Line by line, return everything in the listing exactly.
::::
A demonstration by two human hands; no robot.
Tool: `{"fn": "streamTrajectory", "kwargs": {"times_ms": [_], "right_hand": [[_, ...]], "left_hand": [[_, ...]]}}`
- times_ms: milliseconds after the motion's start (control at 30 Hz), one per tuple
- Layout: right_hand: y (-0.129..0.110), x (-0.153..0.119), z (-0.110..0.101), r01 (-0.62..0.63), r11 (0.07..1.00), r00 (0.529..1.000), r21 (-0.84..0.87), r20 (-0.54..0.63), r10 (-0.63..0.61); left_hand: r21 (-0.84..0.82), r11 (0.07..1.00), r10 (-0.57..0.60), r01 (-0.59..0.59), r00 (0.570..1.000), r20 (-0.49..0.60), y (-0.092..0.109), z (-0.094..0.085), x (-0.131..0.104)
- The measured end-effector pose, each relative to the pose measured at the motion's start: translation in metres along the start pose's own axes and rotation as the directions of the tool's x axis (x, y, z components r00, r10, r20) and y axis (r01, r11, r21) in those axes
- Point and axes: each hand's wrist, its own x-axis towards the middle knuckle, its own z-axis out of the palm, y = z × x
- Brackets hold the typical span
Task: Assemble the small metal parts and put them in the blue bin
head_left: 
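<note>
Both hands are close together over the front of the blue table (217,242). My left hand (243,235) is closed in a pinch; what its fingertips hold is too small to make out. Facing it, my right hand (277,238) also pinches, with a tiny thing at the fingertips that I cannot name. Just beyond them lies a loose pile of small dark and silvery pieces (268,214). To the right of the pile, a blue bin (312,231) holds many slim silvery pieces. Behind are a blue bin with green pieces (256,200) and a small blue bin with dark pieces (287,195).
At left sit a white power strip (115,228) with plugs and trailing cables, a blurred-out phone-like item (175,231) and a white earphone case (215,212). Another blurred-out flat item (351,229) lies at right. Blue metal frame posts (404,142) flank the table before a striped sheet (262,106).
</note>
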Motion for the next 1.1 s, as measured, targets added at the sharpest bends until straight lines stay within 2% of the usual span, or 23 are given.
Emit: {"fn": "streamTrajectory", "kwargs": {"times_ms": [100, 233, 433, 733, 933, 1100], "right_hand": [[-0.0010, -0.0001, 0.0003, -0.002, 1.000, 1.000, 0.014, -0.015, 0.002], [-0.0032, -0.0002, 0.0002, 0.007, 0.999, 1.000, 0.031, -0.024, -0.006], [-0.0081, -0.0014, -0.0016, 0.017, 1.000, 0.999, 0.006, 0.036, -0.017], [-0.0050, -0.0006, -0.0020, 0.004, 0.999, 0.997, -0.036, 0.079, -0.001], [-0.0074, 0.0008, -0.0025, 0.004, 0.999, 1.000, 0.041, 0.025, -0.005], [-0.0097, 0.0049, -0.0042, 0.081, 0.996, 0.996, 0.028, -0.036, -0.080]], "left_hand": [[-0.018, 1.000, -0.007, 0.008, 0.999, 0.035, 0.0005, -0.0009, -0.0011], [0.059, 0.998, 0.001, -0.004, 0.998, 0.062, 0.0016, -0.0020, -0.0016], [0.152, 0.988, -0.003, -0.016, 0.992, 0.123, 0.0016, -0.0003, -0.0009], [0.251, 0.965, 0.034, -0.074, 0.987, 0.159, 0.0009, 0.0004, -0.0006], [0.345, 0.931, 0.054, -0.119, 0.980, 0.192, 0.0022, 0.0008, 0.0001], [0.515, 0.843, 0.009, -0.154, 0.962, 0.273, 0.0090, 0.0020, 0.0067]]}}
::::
> _EXPECTED ANSWER_:
A demonstration by two human hands; no robot.
Tool: `{"fn": "streamTrajectory", "kwargs": {"times_ms": [_], "right_hand": [[_, ...]], "left_hand": [[_, ...]]}}`
- times_ms: milliseconds after the motion's start (control at 30 Hz), one per tuple
- Layout: right_hand: y (-0.129..0.110), x (-0.153..0.119), z (-0.110..0.101), r01 (-0.62..0.63), r11 (0.07..1.00), r00 (0.529..1.000), r21 (-0.84..0.87), r20 (-0.54..0.63), r10 (-0.63..0.61); left_hand: r21 (-0.84..0.82), r11 (0.07..1.00), r10 (-0.57..0.60), r01 (-0.59..0.59), r00 (0.570..1.000), r20 (-0.49..0.60), y (-0.092..0.109), z (-0.094..0.085), x (-0.131..0.104)
- The measured end-effector pose, each relative to the pose measured at the motion's start: translation in metres along the start pose's own axes and rotation as the directions of the tool's x axis (x, y, z components r00, r10, r20) and y axis (r01, r11, r21) in those axes
- Point and axes: each hand's wrist, its own x-axis towards the middle knuckle, its own z-axis out of the palm, y = z × x
- Brackets hold the typical span
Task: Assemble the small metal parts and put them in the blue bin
head_left: 
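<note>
Both hands are close together over the front of the blue table (217,242). My left hand (243,235) is closed in a pinch; what its fingertips hold is too small to make out. Facing it, my right hand (277,238) also pinches, with a tiny thing at the fingertips that I cannot name. Just beyond them lies a loose pile of small dark and silvery pieces (268,214). To the right of the pile, a blue bin (312,231) holds many slim silvery pieces. Behind are a blue bin with green pieces (256,200) and a small blue bin with dark pieces (287,195).
At left sit a white power strip (115,228) with plugs and trailing cables, a blurred-out phone-like item (175,231) and a white earphone case (215,212). Another blurred-out flat item (351,229) lies at right. Blue metal frame posts (404,142) flank the table before a striped sheet (262,106).
</note>
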Motion for the next 1.1 s, as measured, targets added at the sharpest bends until straight lines stay within 2% of the usual span, or 23 are given.
Emit: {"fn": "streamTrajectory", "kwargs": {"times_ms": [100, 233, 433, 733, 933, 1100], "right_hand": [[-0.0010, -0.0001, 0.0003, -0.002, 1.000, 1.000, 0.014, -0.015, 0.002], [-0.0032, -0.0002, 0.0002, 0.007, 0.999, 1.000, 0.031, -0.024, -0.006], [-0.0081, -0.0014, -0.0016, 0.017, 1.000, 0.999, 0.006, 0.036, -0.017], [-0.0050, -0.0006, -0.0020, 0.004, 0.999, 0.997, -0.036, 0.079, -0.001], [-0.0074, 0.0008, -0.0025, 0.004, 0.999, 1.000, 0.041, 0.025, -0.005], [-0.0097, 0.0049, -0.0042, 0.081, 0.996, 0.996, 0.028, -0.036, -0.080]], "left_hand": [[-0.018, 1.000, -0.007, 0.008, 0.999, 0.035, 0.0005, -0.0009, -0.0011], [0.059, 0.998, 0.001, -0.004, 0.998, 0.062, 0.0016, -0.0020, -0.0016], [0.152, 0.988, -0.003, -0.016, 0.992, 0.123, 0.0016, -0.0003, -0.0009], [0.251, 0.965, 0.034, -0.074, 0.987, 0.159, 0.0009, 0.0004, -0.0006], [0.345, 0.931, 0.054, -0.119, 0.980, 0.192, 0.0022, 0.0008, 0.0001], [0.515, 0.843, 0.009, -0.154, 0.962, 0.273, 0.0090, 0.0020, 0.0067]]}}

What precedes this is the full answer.